From recent studies it has shown that the integrin α2β1 glycoprotein supports platelet adhesion to collagen, it has been led to believe that the integrin α2β1 (GP1a-IIa) is the platelet collagen receptor. "The first evidence for this came from studies on a patient with a severe bleeding problem who was found to have platelets that were unresponsive to collagen, and an 80% reduction in expression of the integrin α2 (GP1a) subunit. Subsequently, the α2 subunit was identified through affinity chromatography as a major collagen-binding protein. Immunoprecipitation with a monoclonal antibody (mAb) that prevents platelet activation by collagen, and affinity chromatography later identified the α2β1 heterodimer as a collagen receptor on the platelet" (Watson & Gibbins)

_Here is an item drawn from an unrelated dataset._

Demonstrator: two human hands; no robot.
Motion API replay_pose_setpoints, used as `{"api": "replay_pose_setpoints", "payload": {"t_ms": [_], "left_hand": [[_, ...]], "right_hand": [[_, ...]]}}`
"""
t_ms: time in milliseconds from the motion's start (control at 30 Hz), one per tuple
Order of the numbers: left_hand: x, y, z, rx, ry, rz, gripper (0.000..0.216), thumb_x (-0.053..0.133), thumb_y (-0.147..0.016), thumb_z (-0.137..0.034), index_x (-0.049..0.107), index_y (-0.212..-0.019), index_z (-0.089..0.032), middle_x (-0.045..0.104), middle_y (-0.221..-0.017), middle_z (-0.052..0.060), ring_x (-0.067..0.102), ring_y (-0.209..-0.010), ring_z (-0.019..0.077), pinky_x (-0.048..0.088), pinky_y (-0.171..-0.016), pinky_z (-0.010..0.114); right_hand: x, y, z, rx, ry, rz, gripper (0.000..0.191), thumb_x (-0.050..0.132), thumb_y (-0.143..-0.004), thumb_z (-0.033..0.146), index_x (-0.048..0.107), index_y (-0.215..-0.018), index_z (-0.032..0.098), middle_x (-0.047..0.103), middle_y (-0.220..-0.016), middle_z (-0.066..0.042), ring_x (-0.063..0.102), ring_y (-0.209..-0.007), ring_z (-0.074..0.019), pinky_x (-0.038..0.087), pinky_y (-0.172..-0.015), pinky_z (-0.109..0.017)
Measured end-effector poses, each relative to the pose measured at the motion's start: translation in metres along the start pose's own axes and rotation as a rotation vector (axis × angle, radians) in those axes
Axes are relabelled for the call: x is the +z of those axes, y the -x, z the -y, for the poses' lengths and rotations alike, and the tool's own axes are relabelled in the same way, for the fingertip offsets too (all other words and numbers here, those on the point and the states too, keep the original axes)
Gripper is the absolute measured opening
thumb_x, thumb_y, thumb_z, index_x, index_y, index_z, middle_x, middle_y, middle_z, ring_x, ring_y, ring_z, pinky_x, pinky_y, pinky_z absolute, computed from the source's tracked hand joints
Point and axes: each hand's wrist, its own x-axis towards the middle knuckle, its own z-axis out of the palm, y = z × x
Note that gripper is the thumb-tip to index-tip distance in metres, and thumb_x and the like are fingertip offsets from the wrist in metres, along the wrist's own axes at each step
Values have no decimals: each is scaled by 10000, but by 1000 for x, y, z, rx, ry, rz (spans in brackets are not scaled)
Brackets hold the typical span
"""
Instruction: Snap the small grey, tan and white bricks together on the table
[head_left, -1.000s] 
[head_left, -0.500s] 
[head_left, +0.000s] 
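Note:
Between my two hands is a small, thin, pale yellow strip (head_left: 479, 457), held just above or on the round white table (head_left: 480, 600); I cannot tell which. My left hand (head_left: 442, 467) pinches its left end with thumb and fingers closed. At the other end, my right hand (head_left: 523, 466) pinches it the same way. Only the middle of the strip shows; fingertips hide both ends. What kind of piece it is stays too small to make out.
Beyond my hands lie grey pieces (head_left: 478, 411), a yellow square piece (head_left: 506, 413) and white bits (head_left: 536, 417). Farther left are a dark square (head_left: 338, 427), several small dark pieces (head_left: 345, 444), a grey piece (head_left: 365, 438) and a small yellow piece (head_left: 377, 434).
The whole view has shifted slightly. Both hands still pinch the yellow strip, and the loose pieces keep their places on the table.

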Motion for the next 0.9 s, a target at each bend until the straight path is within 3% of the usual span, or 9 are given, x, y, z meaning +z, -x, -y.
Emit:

Patients with reduced levels of expression of α2β1 glycoprotein or in the presence of autoantibodies to the integrin are found to exhibit impaired platelet activation by collagen but not by other agonists. This group of patients can be subdivided into those whose platelets are unresponsive to collagen and those whose platelets respond only to high concentrations of collagen. The former group may have other defects that account for the more severe phenotype. For example, platelets from the patient used in the original study on the α2 subunit exhibit impaired adhesion to several extracellular matrix proteins that do not bind to α2β1. .

Binding to α2β1 is now recognized to be the major interaction supporting platelet adhesion to most forms of collagen under flow conditions. The rapid adhesion of platelets to collagen fibres under these conditions is dramatically reduced by removal of Mg2+ ions, which are required for binding of collagen to α2β1, or antibodies to the integrin. By contrast, other surface proteins play significant roles in adhesion to collagen fibres under static conditions or after longer incubation times, partly owing to platelet activation".